§ DIRECTIONS FOR THIS TASK:
Scan the listing below. Return every line containing the string "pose".

§ PROVIDED DATA:
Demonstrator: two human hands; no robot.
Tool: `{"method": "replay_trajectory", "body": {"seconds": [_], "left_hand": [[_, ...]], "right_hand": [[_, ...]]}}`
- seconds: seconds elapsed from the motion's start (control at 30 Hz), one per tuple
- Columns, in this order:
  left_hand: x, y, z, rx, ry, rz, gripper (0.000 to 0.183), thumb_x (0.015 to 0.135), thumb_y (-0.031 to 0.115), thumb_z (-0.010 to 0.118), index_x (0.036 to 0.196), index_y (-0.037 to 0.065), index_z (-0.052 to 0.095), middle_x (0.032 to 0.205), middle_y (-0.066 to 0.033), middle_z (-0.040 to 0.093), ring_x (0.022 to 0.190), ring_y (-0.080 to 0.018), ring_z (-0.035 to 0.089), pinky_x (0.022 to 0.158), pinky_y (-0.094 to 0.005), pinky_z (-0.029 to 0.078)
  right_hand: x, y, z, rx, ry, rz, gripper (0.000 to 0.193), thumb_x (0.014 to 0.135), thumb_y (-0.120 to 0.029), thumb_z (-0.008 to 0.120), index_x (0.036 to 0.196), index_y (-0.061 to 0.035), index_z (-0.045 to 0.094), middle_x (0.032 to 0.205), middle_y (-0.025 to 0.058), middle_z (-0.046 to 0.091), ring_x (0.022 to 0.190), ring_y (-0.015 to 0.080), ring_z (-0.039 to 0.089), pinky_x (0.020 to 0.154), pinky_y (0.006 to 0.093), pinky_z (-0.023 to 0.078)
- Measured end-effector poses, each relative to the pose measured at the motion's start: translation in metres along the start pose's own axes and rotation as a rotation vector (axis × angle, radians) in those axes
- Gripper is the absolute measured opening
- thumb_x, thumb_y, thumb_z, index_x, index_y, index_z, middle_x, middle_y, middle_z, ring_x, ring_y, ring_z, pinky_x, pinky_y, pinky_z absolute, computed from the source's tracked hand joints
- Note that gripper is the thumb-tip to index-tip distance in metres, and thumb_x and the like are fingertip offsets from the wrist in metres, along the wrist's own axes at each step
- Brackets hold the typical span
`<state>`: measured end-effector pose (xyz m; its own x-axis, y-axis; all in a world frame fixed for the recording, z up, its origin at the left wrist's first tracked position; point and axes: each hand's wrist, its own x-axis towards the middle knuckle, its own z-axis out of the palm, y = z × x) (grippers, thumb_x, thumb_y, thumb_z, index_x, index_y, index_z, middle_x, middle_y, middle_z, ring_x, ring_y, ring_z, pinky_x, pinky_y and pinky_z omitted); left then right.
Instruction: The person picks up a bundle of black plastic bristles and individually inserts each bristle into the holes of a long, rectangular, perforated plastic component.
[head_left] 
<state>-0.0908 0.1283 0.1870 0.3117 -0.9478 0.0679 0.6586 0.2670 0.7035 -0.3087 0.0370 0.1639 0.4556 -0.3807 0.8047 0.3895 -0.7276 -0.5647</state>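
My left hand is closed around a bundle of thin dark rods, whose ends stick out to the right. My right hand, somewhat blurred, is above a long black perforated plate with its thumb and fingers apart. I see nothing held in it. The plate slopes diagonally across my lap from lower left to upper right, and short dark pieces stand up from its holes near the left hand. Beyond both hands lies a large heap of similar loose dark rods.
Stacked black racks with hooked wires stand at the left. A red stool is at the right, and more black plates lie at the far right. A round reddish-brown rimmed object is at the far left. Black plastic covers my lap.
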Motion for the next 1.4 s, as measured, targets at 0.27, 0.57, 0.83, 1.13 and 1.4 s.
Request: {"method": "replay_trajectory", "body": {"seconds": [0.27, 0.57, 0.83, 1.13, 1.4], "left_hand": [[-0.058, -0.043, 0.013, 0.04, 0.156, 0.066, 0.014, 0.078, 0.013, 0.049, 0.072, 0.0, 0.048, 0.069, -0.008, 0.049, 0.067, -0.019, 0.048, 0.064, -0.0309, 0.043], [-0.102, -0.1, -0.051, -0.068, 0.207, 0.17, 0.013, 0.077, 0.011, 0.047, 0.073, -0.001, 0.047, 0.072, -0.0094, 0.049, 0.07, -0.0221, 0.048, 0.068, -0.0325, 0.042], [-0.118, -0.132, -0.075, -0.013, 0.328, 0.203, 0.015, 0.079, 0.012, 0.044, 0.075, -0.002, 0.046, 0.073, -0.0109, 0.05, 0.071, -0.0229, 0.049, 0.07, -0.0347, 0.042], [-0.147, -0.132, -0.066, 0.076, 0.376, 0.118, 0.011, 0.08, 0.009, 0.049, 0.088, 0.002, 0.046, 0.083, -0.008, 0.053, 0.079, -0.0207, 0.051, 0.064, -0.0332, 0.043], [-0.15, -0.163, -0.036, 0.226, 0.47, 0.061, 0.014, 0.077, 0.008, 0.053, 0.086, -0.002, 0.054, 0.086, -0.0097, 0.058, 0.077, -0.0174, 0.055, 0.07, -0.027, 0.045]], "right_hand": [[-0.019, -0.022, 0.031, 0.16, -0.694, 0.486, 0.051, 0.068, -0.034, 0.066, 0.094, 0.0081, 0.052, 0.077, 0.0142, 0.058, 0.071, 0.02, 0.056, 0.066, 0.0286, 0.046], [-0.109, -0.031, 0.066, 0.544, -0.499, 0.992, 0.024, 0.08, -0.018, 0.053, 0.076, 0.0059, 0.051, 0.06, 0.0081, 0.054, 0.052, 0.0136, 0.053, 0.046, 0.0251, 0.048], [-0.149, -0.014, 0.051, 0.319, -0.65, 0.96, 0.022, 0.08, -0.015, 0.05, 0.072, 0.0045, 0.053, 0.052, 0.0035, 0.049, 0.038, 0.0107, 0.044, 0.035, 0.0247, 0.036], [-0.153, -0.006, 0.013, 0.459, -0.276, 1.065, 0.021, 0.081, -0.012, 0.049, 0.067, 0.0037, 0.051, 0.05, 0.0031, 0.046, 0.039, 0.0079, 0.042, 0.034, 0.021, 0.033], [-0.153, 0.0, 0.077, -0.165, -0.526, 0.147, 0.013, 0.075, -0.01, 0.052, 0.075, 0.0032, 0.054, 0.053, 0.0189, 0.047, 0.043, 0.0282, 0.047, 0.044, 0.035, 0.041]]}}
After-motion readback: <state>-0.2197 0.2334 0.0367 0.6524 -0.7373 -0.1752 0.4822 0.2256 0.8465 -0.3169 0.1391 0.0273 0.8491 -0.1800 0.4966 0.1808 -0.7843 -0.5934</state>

§ WRITTEN RESPONSE:
- Measured end-effector poses, each relative to the pose measured at the motion's start: translation in metres along the start pose's own axes and rotation as a rotation vector (axis × angle, radians) in those axes
`<state>`: measured end-effector pose (xyz m; its own x-axis, y-axis; all in a world frame fixed for the recording, z up, its origin at the left wrist's first tracked position; point and axes: each hand's wrist, its own x-axis towards the middle knuckle, its own z-axis out of the palm, y = z × x) (grippers, thumb_x, thumb_y, thumb_z, index_x, index_y, index_z, middle_x, middle_y, middle_z, ring_x, ring_y, ring_z, pinky_x, pinky_y and pinky_z omitted); left then right.

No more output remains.